- Developers: Cyclone Zero JAMS SOFT
- Publishers: Aksys Games Arc System Works
- Designer: Hiroyuki Masuno
- Platform: Xbox 360 (XBLA)
- Release: November 11, 2009
- Genres: Puzzle game, rhythm game
- Modes: Single-player, multiplayer

= 0-D Beat Drop =

2009 video game

0-D Beat Drop is a 2009 rhythm-puzzle video game developed by Cyclone Zero and JAMS SOFT and published by Aksys Games and Arc System Works. With elements of Puyo Puyo and Lumines, the game has players organizing colored shapes onto a playing field in order to match three pieces and clear them using the game's titular Beat Drop, which requires the player to listen to the techno soundtrack. It also sponsored a Japanese K-pop band Sweat Vacation and the difficulty for this game was added based on it.

==Gameplay==
0-D Beat Drop is designed as combat puzzle game for two or more players. As the players match up differently shaped pieces in various colors, a group of blocks is stored in the bank. When a chain is completed, a certain number of pieces fall down on the opponent's playing field. The pieces drop from the top of the screen, and they need to be placed so that the colors match. Matches formed from three consecutive colors can be vertical, horizontal, or go around angles.

For a block to form a match, it has to be dropped within the beat of the techno track in the background. A meter on the side of the screen helps the players keep track of the current beat, and if the pieces are dropped while the meter is in the scoring zone, it will allow the blocks to be destroyed. Doing so for a successive chain of blocks increases the score multiplier, while also making the scoring zone on the meter smaller.
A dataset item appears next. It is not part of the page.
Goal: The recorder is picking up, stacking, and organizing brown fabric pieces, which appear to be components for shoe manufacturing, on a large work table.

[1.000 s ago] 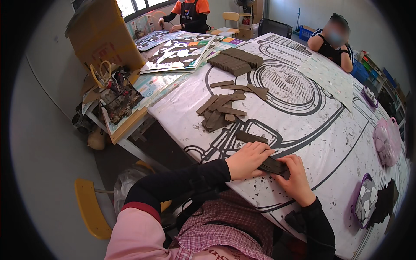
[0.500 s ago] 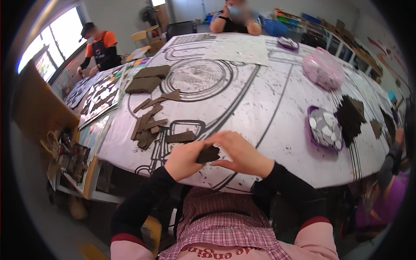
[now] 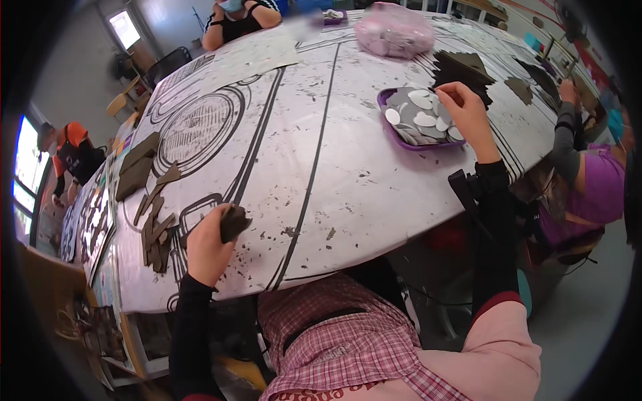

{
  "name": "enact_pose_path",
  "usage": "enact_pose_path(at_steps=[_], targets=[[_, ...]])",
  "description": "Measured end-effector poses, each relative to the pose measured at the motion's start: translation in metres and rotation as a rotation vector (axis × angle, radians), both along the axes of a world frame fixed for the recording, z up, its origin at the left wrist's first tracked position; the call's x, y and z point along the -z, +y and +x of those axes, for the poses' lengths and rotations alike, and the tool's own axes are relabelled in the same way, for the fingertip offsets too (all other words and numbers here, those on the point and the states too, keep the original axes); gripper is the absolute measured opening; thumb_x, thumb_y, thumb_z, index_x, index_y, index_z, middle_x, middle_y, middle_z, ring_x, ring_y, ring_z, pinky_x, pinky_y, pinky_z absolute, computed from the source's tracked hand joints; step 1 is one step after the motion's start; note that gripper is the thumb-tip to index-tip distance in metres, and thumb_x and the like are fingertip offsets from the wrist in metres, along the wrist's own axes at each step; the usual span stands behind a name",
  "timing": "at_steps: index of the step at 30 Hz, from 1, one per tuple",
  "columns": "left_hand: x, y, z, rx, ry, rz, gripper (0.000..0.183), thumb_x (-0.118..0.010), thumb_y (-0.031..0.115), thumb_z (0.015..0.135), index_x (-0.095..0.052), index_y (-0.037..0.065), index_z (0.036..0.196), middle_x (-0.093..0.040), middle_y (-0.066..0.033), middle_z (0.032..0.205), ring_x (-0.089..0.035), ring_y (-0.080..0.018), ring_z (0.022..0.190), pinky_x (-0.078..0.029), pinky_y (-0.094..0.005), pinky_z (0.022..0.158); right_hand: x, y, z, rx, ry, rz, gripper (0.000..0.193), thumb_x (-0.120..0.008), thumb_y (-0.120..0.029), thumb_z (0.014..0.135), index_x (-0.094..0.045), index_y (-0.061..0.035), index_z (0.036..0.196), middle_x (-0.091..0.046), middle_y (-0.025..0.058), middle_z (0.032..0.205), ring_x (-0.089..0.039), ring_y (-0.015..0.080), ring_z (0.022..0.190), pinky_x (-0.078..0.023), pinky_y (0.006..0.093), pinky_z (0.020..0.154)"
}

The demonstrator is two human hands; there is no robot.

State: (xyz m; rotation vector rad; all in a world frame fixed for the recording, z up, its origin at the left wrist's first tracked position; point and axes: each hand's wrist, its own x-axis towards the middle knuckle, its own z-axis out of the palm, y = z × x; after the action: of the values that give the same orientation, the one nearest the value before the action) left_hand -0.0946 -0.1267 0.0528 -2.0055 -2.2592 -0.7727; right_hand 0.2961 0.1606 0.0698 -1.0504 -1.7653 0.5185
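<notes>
My left hand (image 3: 208, 244) is closed around a small dark brown wad of felt-like pieces (image 3: 234, 224), held just above the table near its front edge. Out to the right, my right hand (image 3: 471, 117) reaches over the right side of a purple tray (image 3: 416, 146). Its thumb and fingertips come together in a pinch; whatever they hold is too small to make out. Flat white and grey ovals (image 3: 424, 119) fill the tray. Loose dark brown strips (image 3: 157, 234) lie in a pile left of my left hand.
Thick brown slabs (image 3: 137, 167) lie beyond the strips. A pink plastic bag (image 3: 394, 30) and jagged dark sheets (image 3: 461, 70) are past the tray. Black line drawings and dark crumbs mark the white table cover (image 3: 334, 200). One person (image 3: 592, 180) sits at the right; others are farther off.
My hands have come apart: the left keeps the brown wad, while the right has moved out to the tray of ovals. The view has turned to the right.
</notes>
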Motion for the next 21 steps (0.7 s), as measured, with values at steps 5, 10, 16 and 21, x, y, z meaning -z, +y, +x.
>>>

0-D Beat Drop consists of 6 game modes: Planet Quest, Co-Op, Survival Four, Time Attack, Task and Multiplayer. One of the features of the game is the Beat-O-Matic, which can analyze music from a USB drive or the 360 hard drive, determine its BPM, and sync the game with it.

==Reception==

0-D Beat Drop received "favorable" reviews according to the review aggregation website Metacritic.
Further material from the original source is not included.